Partenaires techniques et financiers, garants de la rigueur
Pour sécuriser la trajectoire, le gouvernement a sollicité l’expertise de l’Unesco et d’ONU-Jeunesse qui ont apporté un renforcement méthodologique et une batterie d’indicateurs de suivi alignés sur les standards internationaux. Taux d’emploi, niveau d’alphabétisation, participation associative et cartographie des zones vulnérables seront mesurés trimestriellement par un observatoire mixte associant l’Institut national de la statistique et la société civile. « La transparence des données est le meilleur antidote contre la défiance », souligne Émile Éba, directeur de cabinet par intérim du ministère de l’Économie, qui se félicite de la « rigueur des experts mobilisés pour la collecte et l’analyse ». Cette approche factuelle répond aux exigences des bailleurs, parmi lesquels figurent la Banque africaine de développement et l’Agence française de développement.
Vers un changement structurel du marché du travail
Si la relance économique demeure la condition sine qua non d’un recul durable du chômage, la politique nationale entend enclencher une dynamique auto-entretenue : plus de compétences locales, davantage d’entreprises formelles et, à terme, une base fiscale élargie. Les économistes s’accordent à dire qu’une réduction de douze points du chômage des jeunes équivaudrait, toutes choses égales par ailleurs, à un gain de deux points de PIB grâce à l’augmentation des revenus distribués et de la consommation intérieure.

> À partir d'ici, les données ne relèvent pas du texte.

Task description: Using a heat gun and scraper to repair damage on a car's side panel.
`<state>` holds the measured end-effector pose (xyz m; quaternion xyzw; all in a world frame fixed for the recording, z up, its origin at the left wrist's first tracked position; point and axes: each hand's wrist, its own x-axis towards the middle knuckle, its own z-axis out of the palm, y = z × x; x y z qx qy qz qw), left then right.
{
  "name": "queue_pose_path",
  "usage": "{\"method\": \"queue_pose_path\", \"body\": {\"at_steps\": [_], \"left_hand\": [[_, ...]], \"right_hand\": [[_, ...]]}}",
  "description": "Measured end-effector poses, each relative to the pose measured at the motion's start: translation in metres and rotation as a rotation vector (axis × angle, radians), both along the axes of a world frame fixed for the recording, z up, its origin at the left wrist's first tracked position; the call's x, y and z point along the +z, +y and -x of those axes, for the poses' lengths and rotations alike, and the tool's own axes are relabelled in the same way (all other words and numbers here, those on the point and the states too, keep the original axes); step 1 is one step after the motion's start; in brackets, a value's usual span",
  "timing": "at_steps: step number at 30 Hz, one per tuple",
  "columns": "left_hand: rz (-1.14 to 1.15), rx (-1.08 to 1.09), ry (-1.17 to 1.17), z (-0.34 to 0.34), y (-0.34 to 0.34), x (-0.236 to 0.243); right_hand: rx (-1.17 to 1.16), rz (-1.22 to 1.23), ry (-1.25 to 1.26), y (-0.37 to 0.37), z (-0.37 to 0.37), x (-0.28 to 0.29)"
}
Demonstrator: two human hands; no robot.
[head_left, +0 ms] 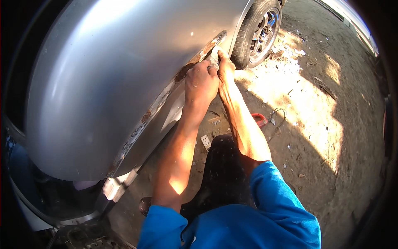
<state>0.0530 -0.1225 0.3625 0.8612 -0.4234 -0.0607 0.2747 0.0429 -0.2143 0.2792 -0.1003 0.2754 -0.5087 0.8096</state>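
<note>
Both my hands are together at the lower edge of a silver car panel (137, 54), close to the wheel. A strip of rust and bare, scraped metal (155, 106) runs along that edge. My right hand (226, 68) is closed, thumb and fingers pinching a small pale, crumpled-looking piece (214, 56) against the rusty edge. Right beside it, my left hand (200, 82) is curled up with its knuckles upward. Its fingertips are hidden, so what they grip cannot be made out.
A car wheel (259, 35) stands just beyond my hands. Below my arms, a white power strip (206, 142) and a red tool-like object (260, 120) with a thin cable lie on the dirt ground (352, 145). Small debris is scattered about. The door sill (114, 189) is at lower left.
</note>
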Motion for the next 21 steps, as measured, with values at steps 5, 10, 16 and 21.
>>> {"method": "queue_pose_path", "body": {"at_steps": [5, 10, 16, 21], "left_hand": [[0.176, -0.055, -0.032, 0.002, -0.001, -0.014], [0.119, -0.095, -0.014, -0.006, -0.007, -0.037], [0.384, 0.142, 0.197, -0.003, 0.166, -0.074], [0.367, 0.551, 0.103, -0.014, 0.405, -0.059]], "right_hand": [[-0.036, 0.057, 0.107, -0.016, -0.005, -0.014], [0.035, 0.169, 0.252, -0.028, -0.011, -0.022], [0.688, 0.614, 0.43, 0.093, 0.019, -0.061], [0.947, 0.835, 0.606, 0.199, 0.053, -0.093]]}}
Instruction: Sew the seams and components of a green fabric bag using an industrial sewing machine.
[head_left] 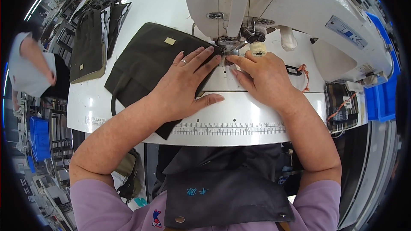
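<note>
My left hand point(188, 81) lies on a dark olive fabric piece point(145, 60) with a small pale label and a strap, its fingers stretched out toward the needle and a ring on one. My right hand point(261, 75) is beside the presser foot point(227, 45) of a white sewing machine point(317, 4), index finger extended to the fabric's edge by the needle plate and thumb apart below it; its other fingers are bent and partly hidden. The fabric's corner under the foot is hard to make out.
Stacked dark fabric pieces point(87, 42) lie at the table's left. Plaid cloth point(340, 102) and a blue bin point(381, 100) are at the right, near a black tool with orange cord point(295, 70). Another person point(32, 64) stands at left. A ruler point(214, 128) runs along the front edge.
</note>
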Available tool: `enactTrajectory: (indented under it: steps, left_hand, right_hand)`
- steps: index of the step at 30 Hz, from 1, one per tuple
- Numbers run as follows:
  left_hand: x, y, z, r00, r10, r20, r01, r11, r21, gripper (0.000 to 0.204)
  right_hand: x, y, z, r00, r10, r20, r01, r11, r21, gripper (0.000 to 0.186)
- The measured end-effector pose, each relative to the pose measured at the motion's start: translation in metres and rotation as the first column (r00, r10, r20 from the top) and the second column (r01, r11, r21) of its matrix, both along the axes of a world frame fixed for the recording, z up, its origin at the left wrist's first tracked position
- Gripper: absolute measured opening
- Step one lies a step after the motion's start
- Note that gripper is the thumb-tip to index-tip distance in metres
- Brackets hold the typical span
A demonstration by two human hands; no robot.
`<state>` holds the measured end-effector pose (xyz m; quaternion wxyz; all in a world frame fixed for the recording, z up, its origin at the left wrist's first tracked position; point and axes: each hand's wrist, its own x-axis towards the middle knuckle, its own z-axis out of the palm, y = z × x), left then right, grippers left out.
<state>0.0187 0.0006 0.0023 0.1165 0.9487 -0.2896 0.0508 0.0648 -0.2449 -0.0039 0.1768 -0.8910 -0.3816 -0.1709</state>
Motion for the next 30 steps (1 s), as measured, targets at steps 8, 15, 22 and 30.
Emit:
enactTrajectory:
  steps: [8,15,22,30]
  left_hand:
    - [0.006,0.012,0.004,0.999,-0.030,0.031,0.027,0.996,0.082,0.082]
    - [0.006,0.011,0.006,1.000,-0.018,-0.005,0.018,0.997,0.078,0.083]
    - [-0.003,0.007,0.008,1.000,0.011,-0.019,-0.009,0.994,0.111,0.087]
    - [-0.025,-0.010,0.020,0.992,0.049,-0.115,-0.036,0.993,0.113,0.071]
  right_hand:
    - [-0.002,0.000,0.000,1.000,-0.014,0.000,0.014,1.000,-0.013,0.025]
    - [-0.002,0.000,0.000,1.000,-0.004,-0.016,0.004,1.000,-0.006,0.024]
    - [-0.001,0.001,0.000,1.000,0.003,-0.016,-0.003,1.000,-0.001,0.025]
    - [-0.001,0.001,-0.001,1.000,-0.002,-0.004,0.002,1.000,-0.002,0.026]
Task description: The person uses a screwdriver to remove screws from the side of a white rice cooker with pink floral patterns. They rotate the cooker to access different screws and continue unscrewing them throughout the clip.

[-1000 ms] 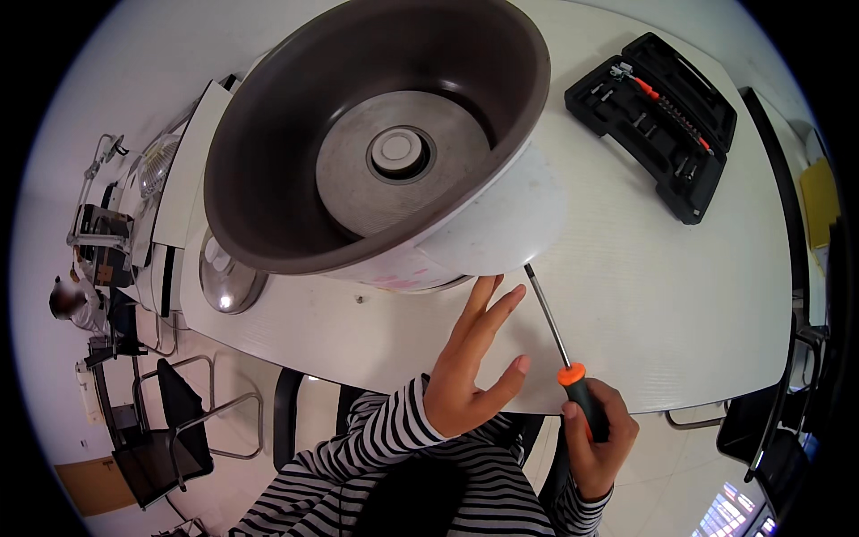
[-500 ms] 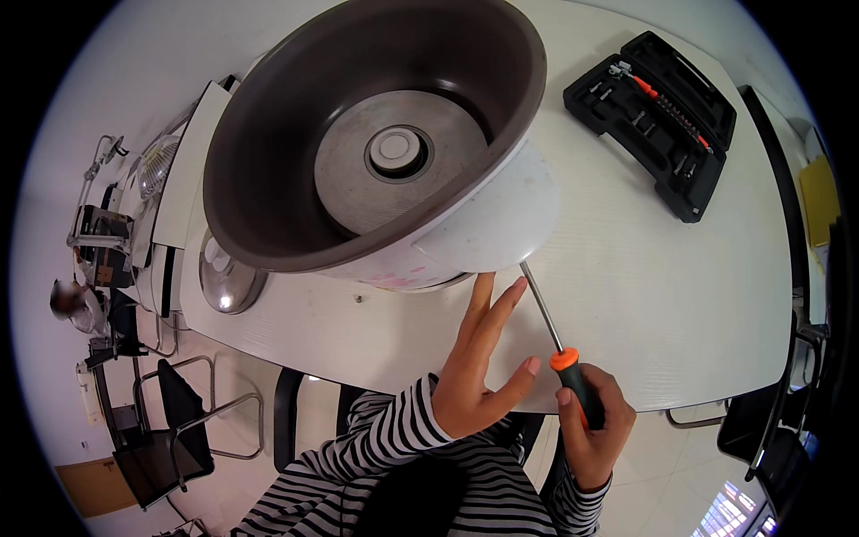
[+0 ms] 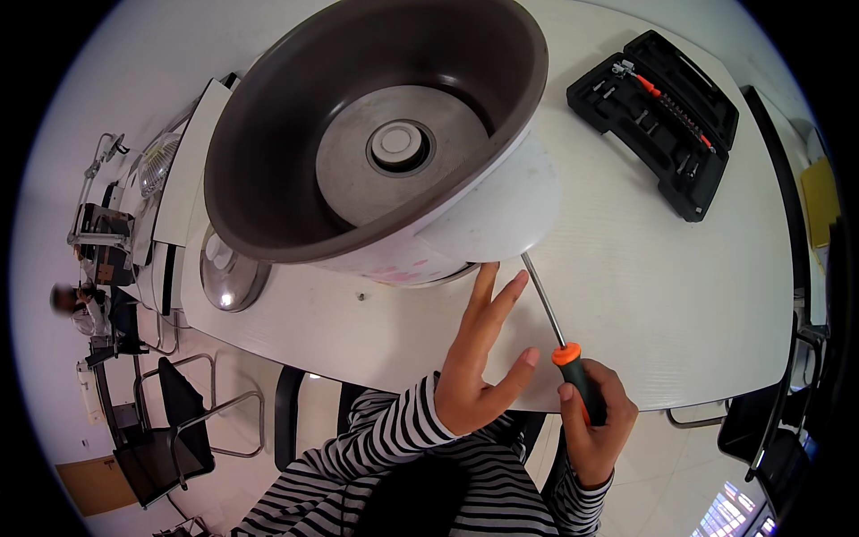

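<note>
Gripping the green-and-orange screwdriver (image 3: 565,354), the right hand (image 3: 598,425) held the shaft on a slant, its tip out of my sight under the lower edge of the white panel (image 3: 501,210). Next to it, the left hand (image 3: 470,389) held nothing: fingers spread, fingertips right up by that same edge, contact too hidden for me to call. And there was the rice cooker (image 3: 268,157), panel and all, on the tabletop (image 3: 671,313), round heating plate (image 3: 353,179) bare! Partway, I judged: lid (image 3: 234,282) off and lying to the left, one tiny part (image 3: 361,296) loose nearby, perhaps a screw. But the panel was on, so the screwdriver's job there looked unfinished. Farther out, upper right: a black tool case (image 3: 626,125), wide open.
</note>
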Available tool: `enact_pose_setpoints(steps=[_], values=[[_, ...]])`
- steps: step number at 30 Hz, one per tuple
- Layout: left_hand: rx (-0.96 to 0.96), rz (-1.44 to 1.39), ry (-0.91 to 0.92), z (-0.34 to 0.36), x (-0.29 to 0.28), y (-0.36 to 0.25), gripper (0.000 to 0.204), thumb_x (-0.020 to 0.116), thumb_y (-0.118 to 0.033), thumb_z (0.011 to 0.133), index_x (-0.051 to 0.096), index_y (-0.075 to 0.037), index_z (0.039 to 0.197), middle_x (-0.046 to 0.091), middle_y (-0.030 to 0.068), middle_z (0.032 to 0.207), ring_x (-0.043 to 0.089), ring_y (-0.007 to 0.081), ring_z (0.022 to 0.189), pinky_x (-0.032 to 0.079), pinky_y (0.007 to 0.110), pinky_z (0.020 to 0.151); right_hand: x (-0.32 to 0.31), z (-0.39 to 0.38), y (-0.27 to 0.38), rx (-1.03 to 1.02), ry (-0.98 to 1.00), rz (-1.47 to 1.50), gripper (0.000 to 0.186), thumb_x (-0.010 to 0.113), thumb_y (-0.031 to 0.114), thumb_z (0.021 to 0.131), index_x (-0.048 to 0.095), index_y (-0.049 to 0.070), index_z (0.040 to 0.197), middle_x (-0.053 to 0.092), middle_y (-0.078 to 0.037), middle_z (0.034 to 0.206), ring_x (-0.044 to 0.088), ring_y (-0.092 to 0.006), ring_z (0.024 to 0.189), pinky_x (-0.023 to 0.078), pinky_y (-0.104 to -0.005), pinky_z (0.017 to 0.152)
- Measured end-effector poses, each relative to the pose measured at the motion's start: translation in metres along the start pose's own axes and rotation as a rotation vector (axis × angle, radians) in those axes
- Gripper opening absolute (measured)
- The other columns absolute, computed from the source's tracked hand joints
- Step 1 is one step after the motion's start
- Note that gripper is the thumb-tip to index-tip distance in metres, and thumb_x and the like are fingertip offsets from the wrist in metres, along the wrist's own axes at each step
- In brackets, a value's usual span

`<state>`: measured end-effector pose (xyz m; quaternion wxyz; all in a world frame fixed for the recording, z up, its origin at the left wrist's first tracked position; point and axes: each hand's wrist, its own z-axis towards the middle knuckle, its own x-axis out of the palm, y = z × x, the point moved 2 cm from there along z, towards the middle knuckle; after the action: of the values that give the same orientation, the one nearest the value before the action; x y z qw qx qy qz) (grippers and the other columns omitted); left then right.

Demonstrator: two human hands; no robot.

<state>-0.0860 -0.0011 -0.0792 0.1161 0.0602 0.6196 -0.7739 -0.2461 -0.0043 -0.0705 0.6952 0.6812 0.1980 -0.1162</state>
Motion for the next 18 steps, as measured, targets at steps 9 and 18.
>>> enact_pose_setpoints(steps=[9,18], values=[[0.081,0.107,0.066,-0.003,-0.011,-0.015,0.047,0.055,-0.005,0.077,0.041,0.004,0.122,0.032,0.0259,0.13,0.031,0.0365,0.122,0.028,0.04,0.099,0.0,0.0,0.001,-0.008,0.002,0.01,0.02,0.063,0.009,0.074,0.056,-0.002,0.089,0.053,-0.006,0.059,0.046,-0.0096,0.049,0.036,-0.0197,0.048],[0.869,1.9,0.553,0.02,-0.057,-0.084,0.034,0.046,-0.025,0.081,0.059,-0.01,0.108,0.053,-0.0026,0.119,0.044,0.0053,0.113,0.018,0.035,0.105,-0.001,0.001,-0.001,-0.02,0.016,-0.005,0.02,0.063,0.007,0.073,0.056,-0.003,0.089,0.053,-0.008,0.062,0.046,-0.0126,0.05,0.038,-0.0213,0.049]])
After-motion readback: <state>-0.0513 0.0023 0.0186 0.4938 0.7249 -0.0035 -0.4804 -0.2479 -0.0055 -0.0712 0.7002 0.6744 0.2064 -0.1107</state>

Le calendrier, serré, laisse peu de marge à l’improvisation. Néanmoins, le volontarisme affiché à Brazzaville s’appuie sur un consensus politique rare, porté par la conviction que « la jeunesse reste le fer de lance de la nation », pour reprendre la formule de M. Ndjatang. En alignant vision stratégique et pragmatisme budgétaire, les autorités congolaises tablent sur un effet d’entraînement susceptible de redessiner à brève échéance le paysage socio-économique national, et de faire du Congo-Brazzaville un laboratoire régional en matière de politiques publiques en faveur des jeunes.